He holds my gaze. The kitchen is small and he’s close and the sound of the book club assembling in the next room feels very far away.
“The book they’re reading,” he says. “Michelle showed me the cover.”
My heart drops through the floor. “You saw it.”
“The man on the cover is wearing my exact shirt.”
“Paul —”
“It’s the same flannel. Emma. The same one I’m wearing right now.”
I look. He’s right. It’s not identical, but it’s close enough—dark green flannel, sleeves rolled, collar open. The fictional grumpy boat mechanic on the cover of Grumpy by the Sea is wearing Paul Spencer’s shirt.
“Grandma Hensley picked it,” I say weakly.
“Grandma Hensley is a menace and an artist and I have nothing but respect and fear.” He almost smiles. Almost. “Have a good book club.”
He leaves. The front door closes quietly behind him. Through the window, I watch him walk to Justin’s truck, where Justin is waiting with the engine running. Paul gets in. They pull away.
I stand in the kitchen with wet hands and a hammering heart and the absolute certainty that I am in trouble. Deep, warm, terrifying, flannel-shirt trouble.
“Emma!” Michelle calls from the living room. “Wine’s open and Mads is already on chapter three. Get in here!”
The book club meets in Lottie’s living room on a couch that was in a truck four hours ago, with wine in mismatched glasses because Lottie’s real glasses are in a box labeled Kitchen—Maybe and nobody felt like looking.
The group consists of Michelle, Hazel, Jo, Amber, Mads, me, and Lottie—attending her first official meeting as the newest member of Bookaholics Anonymous.
“Welcome to the club,” Hazel says, raising her glass. “The rules are simple. Read the book. Have opinions. Don’t judge anyone’s wine consumption.”
“And whatever happens at book club stays at book club,” Amber adds. “Except the parts that are too good not to share. Those go directly to Grandma Hensley.”
“Grandma has a separate intelligence channel,” Mads confirms. “She gets a full debrief. It’s non-negotiable.”
Lottie takes a sip of wine. “I read the book.”
“Already?” Jo looks impressed. “We just gave it to you this morning.”
“I skimmed during lunch and read the rest while Harold had the boys in the backyard. I read fast when I’m motivated.” She holds up the paperback. “I have feelings.”
“Welcome to Bookaholics Anonymous,” Michelle says. “Feelings are the whole point.”
“Okay.” Lottie flips the book open. “The hero. Graham. The grumpy boat guy who grunts instead of communicating and fixes things at midnight because he can’t admit he cares.”
“What about him?” I ask, and my voice comes out higher than intended.
“He’s infuriating. He’s exactly the kind of man who makes you want to shake him and kiss him at the same time. He does something so sweet in chapter fourteen—fixes her porch light without telling her—and then spends three chapters pretending it never happened.”
My hand tightens on my wine glass.
“The porch light scene was everything,” Michelle says. “He literally can’t sleep knowing her light is out. He can’t articulate why. He just shows up at two in the morning with a ladder and a bulb and does it.”
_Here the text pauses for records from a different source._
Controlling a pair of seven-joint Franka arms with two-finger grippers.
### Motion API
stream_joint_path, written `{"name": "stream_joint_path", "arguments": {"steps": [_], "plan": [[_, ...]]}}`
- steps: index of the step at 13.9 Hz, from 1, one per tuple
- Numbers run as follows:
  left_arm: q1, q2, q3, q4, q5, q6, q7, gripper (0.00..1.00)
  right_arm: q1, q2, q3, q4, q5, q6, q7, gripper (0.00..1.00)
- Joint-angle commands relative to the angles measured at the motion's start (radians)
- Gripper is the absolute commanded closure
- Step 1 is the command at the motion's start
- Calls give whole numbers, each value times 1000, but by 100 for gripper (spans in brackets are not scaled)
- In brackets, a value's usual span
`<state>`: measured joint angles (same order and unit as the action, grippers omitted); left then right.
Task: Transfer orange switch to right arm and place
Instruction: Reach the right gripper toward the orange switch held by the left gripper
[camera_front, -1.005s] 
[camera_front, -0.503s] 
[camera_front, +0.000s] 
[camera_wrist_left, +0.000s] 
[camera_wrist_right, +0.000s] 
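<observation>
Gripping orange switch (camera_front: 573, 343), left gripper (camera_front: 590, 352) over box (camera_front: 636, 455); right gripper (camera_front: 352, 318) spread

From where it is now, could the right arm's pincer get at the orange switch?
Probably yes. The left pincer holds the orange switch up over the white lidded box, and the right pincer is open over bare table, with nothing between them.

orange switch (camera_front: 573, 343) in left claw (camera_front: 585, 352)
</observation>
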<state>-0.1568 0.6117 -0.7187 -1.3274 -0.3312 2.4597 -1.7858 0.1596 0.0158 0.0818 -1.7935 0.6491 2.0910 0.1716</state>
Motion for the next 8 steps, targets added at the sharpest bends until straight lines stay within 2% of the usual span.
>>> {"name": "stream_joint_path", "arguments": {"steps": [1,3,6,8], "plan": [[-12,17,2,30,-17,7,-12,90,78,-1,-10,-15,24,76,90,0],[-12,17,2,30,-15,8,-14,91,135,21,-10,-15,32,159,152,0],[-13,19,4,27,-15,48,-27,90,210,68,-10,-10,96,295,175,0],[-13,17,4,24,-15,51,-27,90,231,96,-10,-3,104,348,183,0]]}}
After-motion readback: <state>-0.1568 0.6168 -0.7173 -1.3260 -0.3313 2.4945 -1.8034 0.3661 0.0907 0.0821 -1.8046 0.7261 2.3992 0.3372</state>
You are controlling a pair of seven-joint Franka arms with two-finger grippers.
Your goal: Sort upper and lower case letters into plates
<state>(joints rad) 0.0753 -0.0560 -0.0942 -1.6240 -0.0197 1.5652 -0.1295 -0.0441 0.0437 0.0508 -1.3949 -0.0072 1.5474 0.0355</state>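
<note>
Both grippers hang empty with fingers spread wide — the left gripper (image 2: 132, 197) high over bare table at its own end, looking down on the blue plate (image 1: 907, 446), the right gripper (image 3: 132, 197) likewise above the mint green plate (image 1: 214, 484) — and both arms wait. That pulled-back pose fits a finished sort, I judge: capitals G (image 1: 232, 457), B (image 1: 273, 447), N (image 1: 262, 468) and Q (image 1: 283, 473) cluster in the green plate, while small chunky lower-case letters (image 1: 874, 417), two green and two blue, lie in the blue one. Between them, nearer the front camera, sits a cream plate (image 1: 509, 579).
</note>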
“Because he cares,” Mads says, shifting her pillow. “His love language is acts of service and denial. He cares so much it scares him, so he expresses it through home repair and then pretends he was just being practical.”
“It was a safety issue,” Lottie reads from the book. “That’s what Graham tells her when she finds out. ‘It was a safety issue.’ As if anyone believes that.”
The room goes quiet for one beat.
Every woman in this room knows about the running light. I know they know. They know I know they know. Grandma Hensley’s intelligence network does not have gaps.
“The sunshine character,” Hazel says, gracefully pivoting. “Marguerite. What did everyone think?”
“She’s lovely,” Jo says. “Warm without being naive. She sees through his grumpiness from the beginning. She knows it’s armor. She just waits.”
“I love that she doesn’t try to fix him,” Amber adds. “She doesn’t make it her project to crack him open. She just keeps being herself, keeps being warm, and lets him come to her on his own terms.”
“The almost-kiss in chapter sixteen,” Mads says. “On the beach.”
I take a very large sip of wine.
“They’re so close,” Mads continues, her hand on her belly, completely unaware—or completely aware and enjoying every second—of what she’s doing to me.
“And then his phone rings and the moment breaks and he walks away. And she just stands there. And the line is —” She opens the book.
“‘She watched him go and thought about how brave it was, coming back. How brave and terrifying and human, to walk toward someone when every instinct says to run.’”
The room is looking at me. Not obviously. Not directly. Just—looking. The way women look when they know something and are waiting for someone to confirm it.
“I think,” I say carefully, “that Graham needed more time. I think the almost-kiss was honest but the timing was wrong and he wasn’t ready to let himself have it.”
“But she was,” Lottie says softly. This is her first book club meeting and she’s already going for the throat. “Marguerite was ready. She was standing right there.”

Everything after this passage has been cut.